「数馬の脾腹を…」

以前から何度か書いている、芥川龍之介の文章に出て来る表現。
今回はこんなものを。

と、二の太刀が参りました。二の太刀はわたくしの羽織の袖を五寸ばかり斬り裂きました。わたくしは又飛びすさりながら、抜き打ちに相手を払ひました。数馬の脾腹を斬られたのはこの刹那だつたと思ひまする。

(『三右衛門の罪』)

闇打ちを仕掛けて来た衣笠数馬を返り打ちにした細井三右衛門が、主人加賀宰相治修に事の次第を語る場面である。ここの文脈は、少々掴みづらい。
まず、「数馬の」の「の」だが、これは連体修飾格ではなくて、主格と看做すべきだろう。(誰かが)数馬脾腹を斬られたのではなくて、数馬脾腹を斬られたということである。現代語には、あまり用いられないけれども、「僕好きな先生」というような用法に残る。

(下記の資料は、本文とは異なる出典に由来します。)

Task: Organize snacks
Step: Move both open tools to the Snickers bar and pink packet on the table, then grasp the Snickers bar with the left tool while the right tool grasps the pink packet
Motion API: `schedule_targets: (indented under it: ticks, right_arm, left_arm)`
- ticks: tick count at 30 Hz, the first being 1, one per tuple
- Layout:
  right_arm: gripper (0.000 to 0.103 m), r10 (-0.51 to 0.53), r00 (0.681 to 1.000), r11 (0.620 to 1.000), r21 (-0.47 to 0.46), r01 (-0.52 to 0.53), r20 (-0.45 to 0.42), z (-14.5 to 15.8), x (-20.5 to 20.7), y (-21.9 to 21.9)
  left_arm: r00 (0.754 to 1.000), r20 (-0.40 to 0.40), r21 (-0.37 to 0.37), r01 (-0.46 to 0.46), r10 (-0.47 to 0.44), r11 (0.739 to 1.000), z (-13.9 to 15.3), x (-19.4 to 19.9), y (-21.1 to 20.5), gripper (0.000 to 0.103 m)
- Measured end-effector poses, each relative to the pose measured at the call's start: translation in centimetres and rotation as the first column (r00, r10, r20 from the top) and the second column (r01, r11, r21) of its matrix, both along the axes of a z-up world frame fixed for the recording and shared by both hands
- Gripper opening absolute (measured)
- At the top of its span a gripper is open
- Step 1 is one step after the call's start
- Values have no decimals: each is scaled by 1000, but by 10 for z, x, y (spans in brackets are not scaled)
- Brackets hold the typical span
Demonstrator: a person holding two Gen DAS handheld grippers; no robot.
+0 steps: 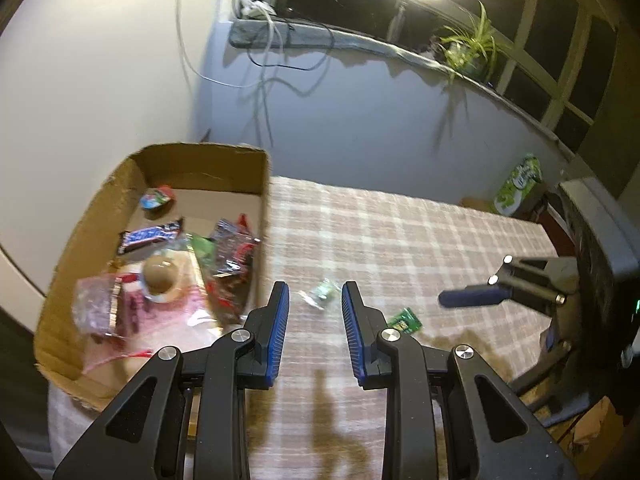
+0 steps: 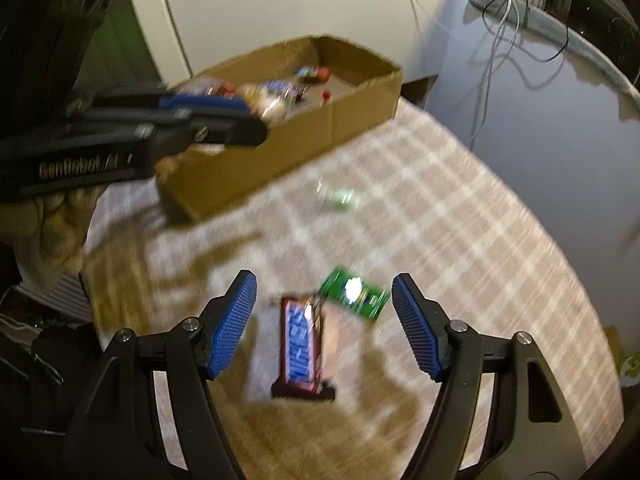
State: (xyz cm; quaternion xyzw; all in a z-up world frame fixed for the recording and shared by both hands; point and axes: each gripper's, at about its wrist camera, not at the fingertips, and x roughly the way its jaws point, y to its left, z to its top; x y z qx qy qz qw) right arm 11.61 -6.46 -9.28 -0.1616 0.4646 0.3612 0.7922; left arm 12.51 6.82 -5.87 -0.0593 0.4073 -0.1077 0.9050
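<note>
Brown cardboard box (image 1: 80, 288) on checked cloth (image 1: 400, 232), full of snacks. Left gripper (image 1: 314, 296) spread wide, holding nothing, just beside the box. Right gripper (image 2: 324, 300) spread wide too, above a Snickers bar (image 2: 301, 344) beside a green packet (image 2: 354, 298).

Pink-and-white plaid tablecloth (image 1: 400, 232), brown box (image 1: 208, 164)

A plaid cloth (image 1: 400, 240) in pink and white checks covers the surface. On it, at the left edge, sits an open cardboard box (image 1: 264, 200) (snack wrappers inside). Loose on the cloth lie a Snickers bar (image 2: 300, 344), a green packet (image 2: 354, 298) just beside it, and a small pale-green wrapper (image 1: 322, 294) nearer the box.
</note>
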Motion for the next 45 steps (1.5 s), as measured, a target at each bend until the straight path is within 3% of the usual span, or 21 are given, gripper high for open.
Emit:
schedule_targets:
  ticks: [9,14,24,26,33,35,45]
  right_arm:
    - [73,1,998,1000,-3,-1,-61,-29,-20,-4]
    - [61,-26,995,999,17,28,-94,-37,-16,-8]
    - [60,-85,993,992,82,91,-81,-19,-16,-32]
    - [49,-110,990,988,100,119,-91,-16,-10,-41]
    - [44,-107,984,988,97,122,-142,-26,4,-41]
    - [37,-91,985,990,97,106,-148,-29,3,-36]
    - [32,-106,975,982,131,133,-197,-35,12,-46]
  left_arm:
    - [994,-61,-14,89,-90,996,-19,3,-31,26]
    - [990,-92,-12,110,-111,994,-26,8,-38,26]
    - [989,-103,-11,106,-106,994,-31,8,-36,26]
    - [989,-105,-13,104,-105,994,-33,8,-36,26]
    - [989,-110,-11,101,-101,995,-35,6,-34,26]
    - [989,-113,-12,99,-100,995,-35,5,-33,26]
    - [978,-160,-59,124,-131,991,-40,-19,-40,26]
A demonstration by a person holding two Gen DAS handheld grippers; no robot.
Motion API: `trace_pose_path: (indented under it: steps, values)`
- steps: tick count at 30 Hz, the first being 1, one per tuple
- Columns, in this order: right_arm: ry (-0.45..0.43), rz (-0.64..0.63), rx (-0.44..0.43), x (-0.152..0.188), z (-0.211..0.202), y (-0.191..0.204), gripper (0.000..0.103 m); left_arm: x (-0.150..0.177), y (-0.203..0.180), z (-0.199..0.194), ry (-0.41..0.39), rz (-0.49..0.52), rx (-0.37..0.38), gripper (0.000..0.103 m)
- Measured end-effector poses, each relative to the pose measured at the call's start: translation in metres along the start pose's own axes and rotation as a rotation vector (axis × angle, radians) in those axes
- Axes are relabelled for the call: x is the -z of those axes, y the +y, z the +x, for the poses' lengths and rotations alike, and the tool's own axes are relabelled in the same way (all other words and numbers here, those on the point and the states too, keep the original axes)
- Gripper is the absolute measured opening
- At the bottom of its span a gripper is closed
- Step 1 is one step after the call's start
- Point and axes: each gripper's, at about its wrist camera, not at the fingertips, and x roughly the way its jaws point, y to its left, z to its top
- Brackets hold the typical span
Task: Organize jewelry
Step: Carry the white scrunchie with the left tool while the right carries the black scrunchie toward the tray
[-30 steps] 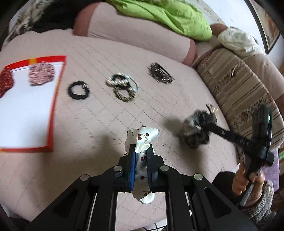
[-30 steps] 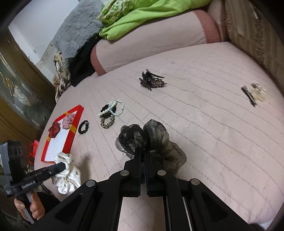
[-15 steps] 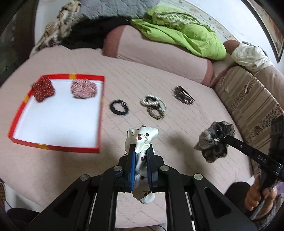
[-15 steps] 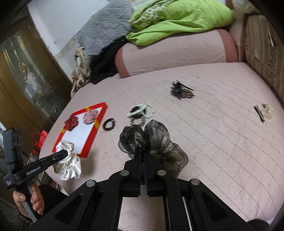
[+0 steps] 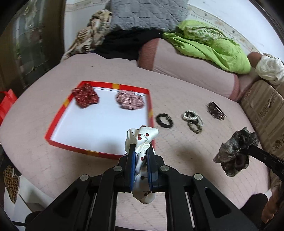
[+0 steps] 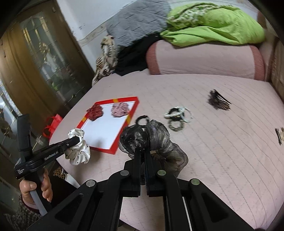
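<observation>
My left gripper (image 5: pixel 140 149) is shut on a white scrunchie with red cherries (image 5: pixel 142 138), held above the near right corner of a red-rimmed white tray (image 5: pixel 55 122). In the right wrist view that left gripper (image 6: pixel 76 140) hangs left of the tray (image 6: pixel 131 115) with the white scrunchie (image 6: pixel 78 152). My right gripper (image 6: pixel 142 149) is shut on a sheer grey-black scrunchie (image 6: pixel 156 142), which shows at the right of the left wrist view (image 5: pixel 234 151). In the tray lie a dark red scrunchie (image 5: pixel 86 96) and a pink one (image 5: pixel 129 100).
On the pink quilted bed lie a black hair tie (image 5: pixel 164 120), a bead bracelet cluster (image 5: pixel 192 120), a dark hair clip (image 5: pixel 215 111) and a small clip (image 6: pixel 279 135). A green blanket (image 5: pixel 209 44), grey pillow (image 5: pixel 147 12) and bolster (image 6: pixel 204 58) line the back. A hand (image 6: pixel 33 188) grips the left tool.
Both grippers have risen and swung left toward the tray, each still holding its scrunchie. The tray now sits nearer the middle of both views.
</observation>
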Motion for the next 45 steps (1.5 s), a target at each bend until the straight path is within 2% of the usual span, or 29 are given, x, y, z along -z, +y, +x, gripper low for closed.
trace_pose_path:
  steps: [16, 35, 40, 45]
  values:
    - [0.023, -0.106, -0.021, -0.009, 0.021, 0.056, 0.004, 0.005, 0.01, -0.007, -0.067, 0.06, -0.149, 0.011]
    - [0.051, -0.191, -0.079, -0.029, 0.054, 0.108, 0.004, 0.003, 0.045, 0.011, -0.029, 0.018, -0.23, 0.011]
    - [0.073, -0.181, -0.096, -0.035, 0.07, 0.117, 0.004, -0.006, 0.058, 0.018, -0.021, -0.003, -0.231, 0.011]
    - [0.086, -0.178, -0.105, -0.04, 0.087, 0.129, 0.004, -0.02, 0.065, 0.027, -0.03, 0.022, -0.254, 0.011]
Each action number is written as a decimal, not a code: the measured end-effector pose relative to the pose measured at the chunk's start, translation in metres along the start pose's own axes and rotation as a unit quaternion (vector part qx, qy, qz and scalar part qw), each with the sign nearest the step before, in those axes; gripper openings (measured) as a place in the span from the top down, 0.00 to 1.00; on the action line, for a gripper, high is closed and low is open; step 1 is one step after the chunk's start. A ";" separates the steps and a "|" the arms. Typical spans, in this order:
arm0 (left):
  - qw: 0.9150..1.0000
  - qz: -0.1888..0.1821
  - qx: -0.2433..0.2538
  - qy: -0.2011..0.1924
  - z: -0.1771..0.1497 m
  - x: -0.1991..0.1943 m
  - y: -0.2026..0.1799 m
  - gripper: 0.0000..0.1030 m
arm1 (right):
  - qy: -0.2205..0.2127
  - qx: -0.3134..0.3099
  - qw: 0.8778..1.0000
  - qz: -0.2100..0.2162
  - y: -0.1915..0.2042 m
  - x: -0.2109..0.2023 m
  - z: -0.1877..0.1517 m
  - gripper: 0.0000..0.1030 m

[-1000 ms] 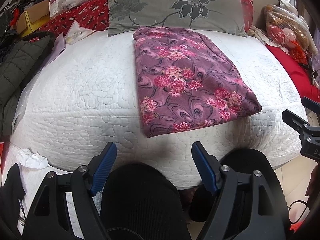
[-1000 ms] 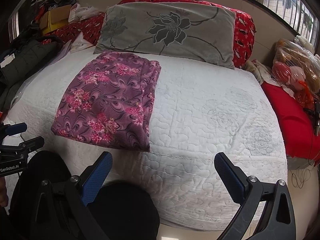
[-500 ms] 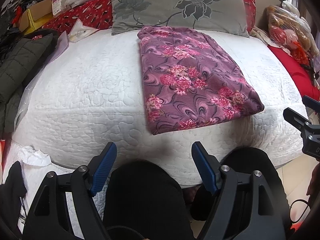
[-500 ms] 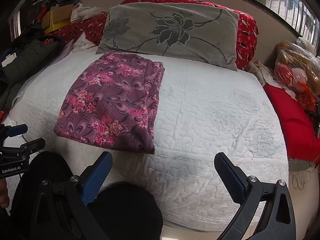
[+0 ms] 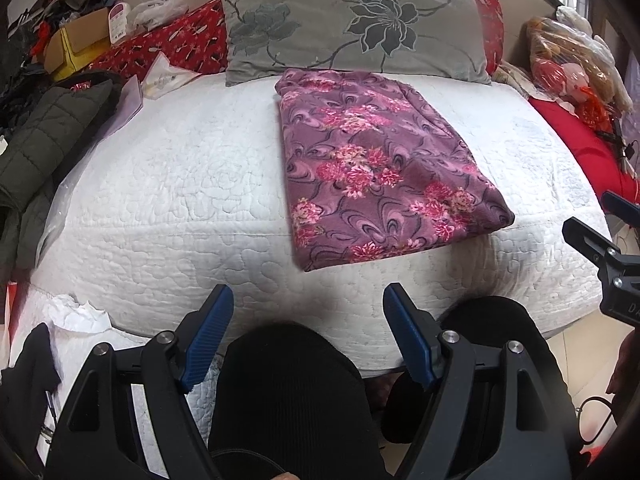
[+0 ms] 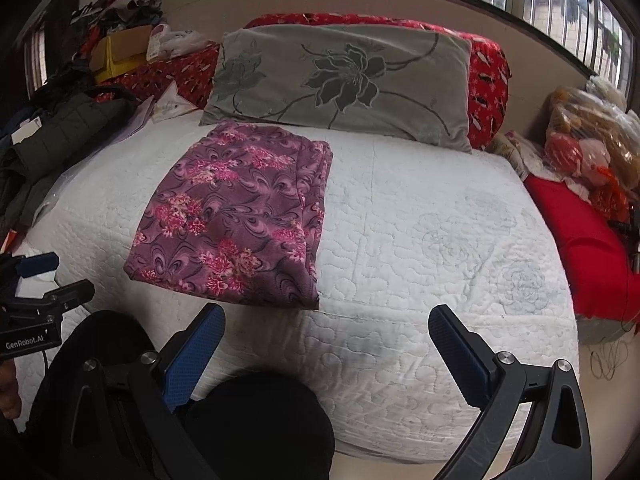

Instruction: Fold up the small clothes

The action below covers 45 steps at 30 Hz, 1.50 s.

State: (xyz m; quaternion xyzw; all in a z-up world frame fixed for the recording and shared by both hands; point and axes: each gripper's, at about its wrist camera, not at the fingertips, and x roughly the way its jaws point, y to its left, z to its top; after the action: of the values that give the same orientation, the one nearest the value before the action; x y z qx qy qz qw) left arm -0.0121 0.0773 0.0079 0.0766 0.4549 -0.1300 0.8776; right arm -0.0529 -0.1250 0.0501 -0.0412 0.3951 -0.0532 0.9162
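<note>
A purple garment with pink flowers (image 5: 372,168) lies folded flat in a long rectangle on the white quilted bed (image 5: 168,184). It also shows in the right wrist view (image 6: 236,216), left of the bed's middle. My left gripper (image 5: 308,328) is open and empty, held low in front of the bed's near edge, short of the garment. My right gripper (image 6: 326,344) is open and empty, also before the near edge, to the right of the garment. Neither touches the cloth.
A grey flowered pillow (image 5: 352,24) lies behind the garment against a red cover (image 6: 488,76). A dark padded jacket (image 5: 44,140) and clutter lie at the left. Plastic bags (image 6: 592,140) and a red cushion (image 6: 588,248) sit at the right. My dark-clothed knees (image 5: 288,392) are below.
Both grippers have tilted up and drawn back slightly, so the bed and garment sit lower in view. The garment has not moved. Both grippers stay open.
</note>
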 end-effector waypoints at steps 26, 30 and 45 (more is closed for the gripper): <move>1.000 -0.009 0.006 -0.016 0.005 -0.017 -0.028 0.25 | -0.018 0.033 0.999 0.002 -0.016 -0.017 -0.001 0.01; 1.000 -0.016 0.000 -0.014 0.005 -0.018 -0.030 0.25 | -0.016 0.041 0.999 0.003 -0.019 -0.017 -0.003 0.01; 1.000 -0.028 -0.009 -0.007 0.007 -0.021 -0.044 0.25 | -0.010 0.066 0.998 0.008 -0.030 -0.015 -0.003 0.01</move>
State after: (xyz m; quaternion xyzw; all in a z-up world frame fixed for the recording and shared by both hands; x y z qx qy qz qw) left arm -0.0312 0.0368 0.0282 0.0547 0.4517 -0.1506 0.8777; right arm -0.0673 -0.1533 0.0623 0.0218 0.3821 -0.0712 0.9211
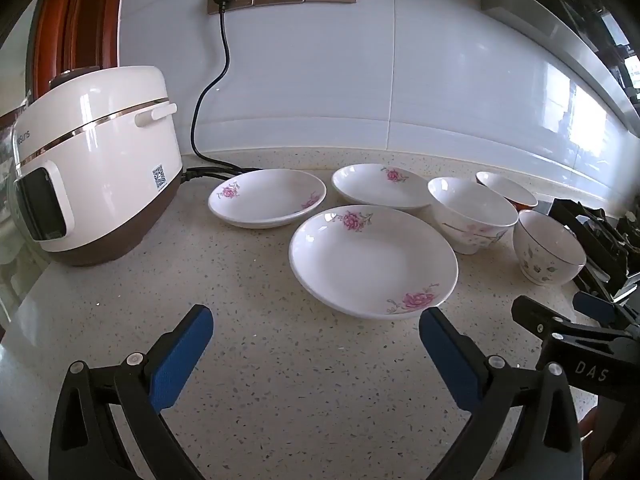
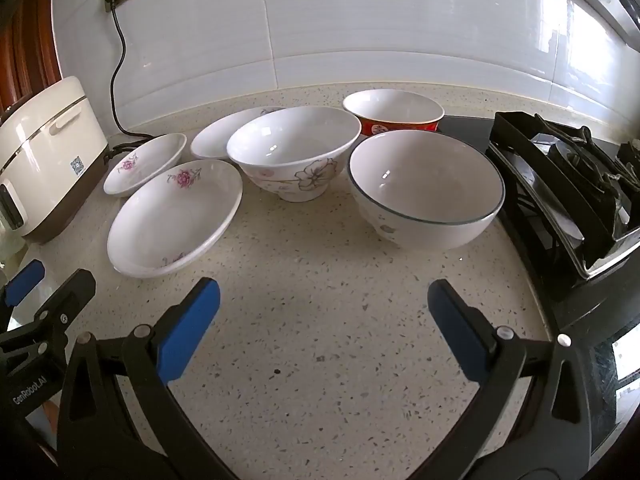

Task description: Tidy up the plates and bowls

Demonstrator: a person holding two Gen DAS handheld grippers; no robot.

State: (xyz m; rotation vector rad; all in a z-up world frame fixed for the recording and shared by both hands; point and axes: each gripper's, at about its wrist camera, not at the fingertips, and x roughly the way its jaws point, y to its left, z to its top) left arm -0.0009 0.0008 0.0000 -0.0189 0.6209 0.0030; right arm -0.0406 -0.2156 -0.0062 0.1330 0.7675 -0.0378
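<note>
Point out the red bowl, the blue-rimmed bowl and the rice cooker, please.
red bowl point(image 2: 400, 124): right wrist view, on its red outer wall.
blue-rimmed bowl point(image 2: 424, 184): right wrist view, on its inner wall.
rice cooker point(image 1: 100, 152): left wrist view, on its white side.

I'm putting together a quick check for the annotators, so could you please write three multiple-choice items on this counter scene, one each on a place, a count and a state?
1. Where does the rice cooker stand relative to the dishes?
A. at their left end
B. between the bowls
C. on the stove

2. How many rose-patterned plates are on the counter?
A. one
B. three
C. five

3. What state is the right gripper in?
A. shut on a bowl
B. open, holding nothing
C. shut on a plate

Answers:
1 A: it stands left of the far-left plate.
2 B: that one, the back plate and the nearest plate.
3 B: its jaws stand wide apart over bare counter.
</note>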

それにしても、数馬の脾腹を斬ったのは、ほかならぬ話者・三右衛門自身である。その三右衛門が、ヒトゴトのように「斬られた」と話すのも、妙な表現だと言えないことはない。
だが、この表現には、周到な作者の計算があるように思う。
三右衛門は、主人に対して、保身のために弁明をしたり、感情に訴えたりはしない。あくまでも、その時の状況、数馬が闇打ちを仕掛けるに至る原因などを、自らが将来を嘱望していた若者を斬ったという感情も含めて、冷静に、事実を事実として語るだけである。三右衛門は、そういう人物として描かれている。
敢えて作品の結末は書かないが、こういう三右衛門の人物設定が、そこに効いていると思うのである。

マイナーな作品で、何のことやらさっぱり判らない向きには、誠に申し訳ない。それに、書いているうちに、もう少しじっくり考えれば、ちょっとした短文くらいにはなりそうな気がして来た。反省。ただのメモだと思って許していただきたい。